— Exercise data —
######

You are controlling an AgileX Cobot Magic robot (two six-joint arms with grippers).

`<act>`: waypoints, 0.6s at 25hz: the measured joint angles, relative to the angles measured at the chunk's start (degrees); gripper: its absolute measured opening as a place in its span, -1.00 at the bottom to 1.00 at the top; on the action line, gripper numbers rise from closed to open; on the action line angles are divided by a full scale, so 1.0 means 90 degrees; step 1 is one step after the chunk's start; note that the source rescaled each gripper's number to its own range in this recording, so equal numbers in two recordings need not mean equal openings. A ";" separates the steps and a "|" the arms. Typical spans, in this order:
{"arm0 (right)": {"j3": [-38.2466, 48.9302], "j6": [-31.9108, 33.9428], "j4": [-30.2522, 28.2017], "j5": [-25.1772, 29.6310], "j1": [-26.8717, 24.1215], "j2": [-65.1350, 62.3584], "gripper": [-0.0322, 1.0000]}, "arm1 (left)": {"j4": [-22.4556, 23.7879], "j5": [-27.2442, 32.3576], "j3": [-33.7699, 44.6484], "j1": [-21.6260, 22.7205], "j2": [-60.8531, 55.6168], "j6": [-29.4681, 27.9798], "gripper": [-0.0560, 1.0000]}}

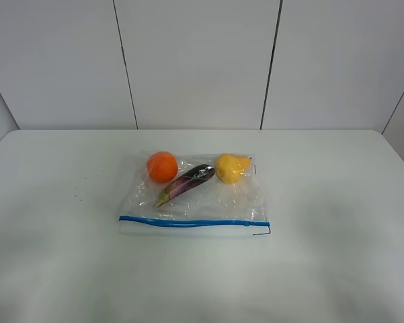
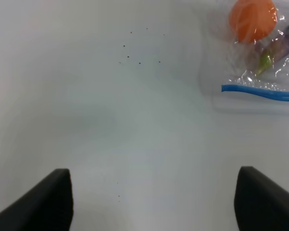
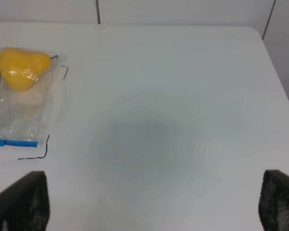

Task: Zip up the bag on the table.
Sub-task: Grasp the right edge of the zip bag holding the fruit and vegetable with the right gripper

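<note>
Zipping looks not yet begun: the bag lies mid-way across the table, its blue zipper strip on the near edge apparently unsealed, while the left gripper and right gripper hang wide open and empty, well apart from it on either side.

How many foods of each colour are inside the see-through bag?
Orange fruit: 1
Purple eggplant: 1
Yellow fruit: 1
Total: 3
</note>
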 joint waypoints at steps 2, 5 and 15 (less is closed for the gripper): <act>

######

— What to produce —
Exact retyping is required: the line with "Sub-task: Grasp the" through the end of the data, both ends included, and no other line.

— Expected answer —
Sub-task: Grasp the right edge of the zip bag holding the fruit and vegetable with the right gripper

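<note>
Zipping looks not yet begun: the bag lies mid-way across the table, its blue zipper strip on the near edge apparently unsealed, while the left gripper and right gripper hang wide open and empty, well apart from it on either side.

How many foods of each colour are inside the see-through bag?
Orange fruit: 1
Purple eggplant: 1
Yellow fruit: 1
Total: 3
</note>
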 joint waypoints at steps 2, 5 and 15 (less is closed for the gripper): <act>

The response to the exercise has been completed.